§ **Goal of the exercise**
The full set of lines below has to be duplicated exactly, with no picture kept.

§ **Data below**

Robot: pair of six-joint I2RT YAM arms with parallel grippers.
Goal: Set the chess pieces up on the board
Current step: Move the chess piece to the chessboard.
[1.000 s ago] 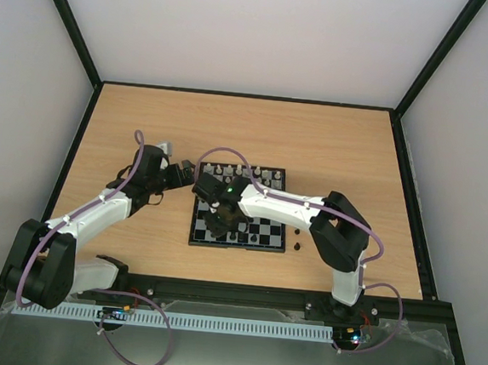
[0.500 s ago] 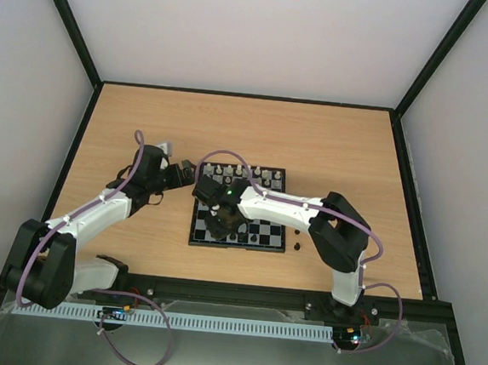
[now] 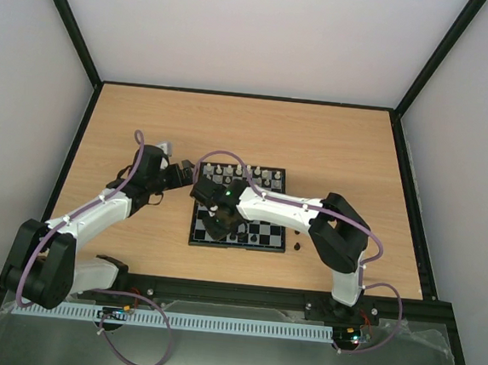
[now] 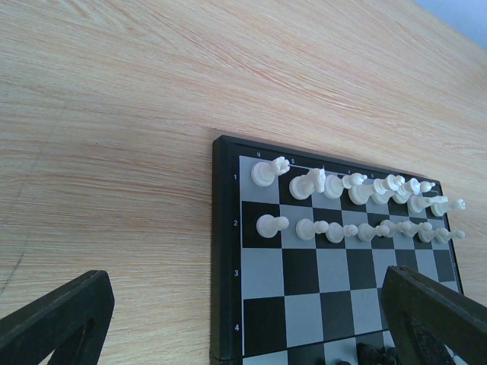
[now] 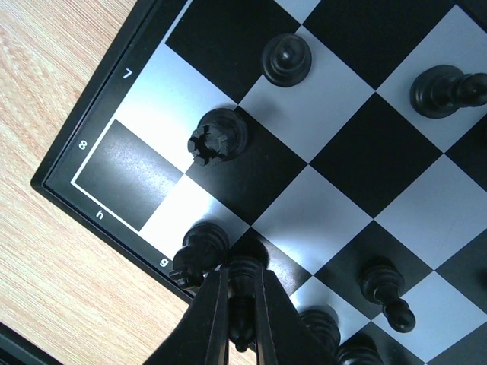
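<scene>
The board (image 3: 258, 214) lies mid-table. Cream-white chess pieces (image 4: 358, 205) fill two rows along its far edge. Glossy black chess pieces (image 5: 217, 137) stand on the near squares: a rook, a pawn (image 5: 287, 58) and a knight (image 5: 199, 255) by the corner. My right gripper (image 5: 242, 272) is shut on a black piece (image 5: 242, 312), held upright just above the near-edge square beside the knight. My left gripper (image 4: 243, 334) hangs open over the board's left edge, one finger (image 4: 57, 323) over the wood and nothing between the fingers.
Two small dark pieces (image 3: 298, 232) lie on the wood just right of the board, one nearer me (image 3: 296, 248). The right arm (image 3: 284, 207) stretches across the board. Black frame rails (image 3: 86, 134) border the wooden table.
The right gripper has shifted slightly left over the board's near-left corner with the black piece still in it. The left arm has not moved.
</scene>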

§ **Output for this task**
Robot: pair of six-joint I2RT YAM arms with parallel grippers.
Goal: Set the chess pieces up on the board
Current step: Move the chess piece to the chessboard.
[1.000 s ago] 
[0.500 s ago] 
[now] 
[now] 
[now] 
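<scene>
The board (image 3: 258, 214) lies mid-table. Cream-white chess pieces (image 4: 358, 205) fill two rows along its far edge. Glossy black chess pieces (image 5: 217, 137) stand on the near squares: a rook, a pawn (image 5: 287, 58) and a knight (image 5: 199, 255) by the corner. My right gripper (image 5: 242, 272) is shut on a black piece (image 5: 242, 312), held upright just above the near-edge square beside the knight. My left gripper (image 4: 243, 334) hangs open over the board's left edge, one finger (image 4: 57, 323) over the wood and nothing between the fingers.
Two small dark pieces (image 3: 298, 232) lie on the wood just right of the board, one nearer me (image 3: 296, 248). The right arm (image 3: 284, 207) stretches across the board. Black frame rails (image 3: 86, 134) border the wooden table.
The right gripper has shifted slightly left over the board's near-left corner with the black piece still in it. The left arm has not moved.
</scene>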

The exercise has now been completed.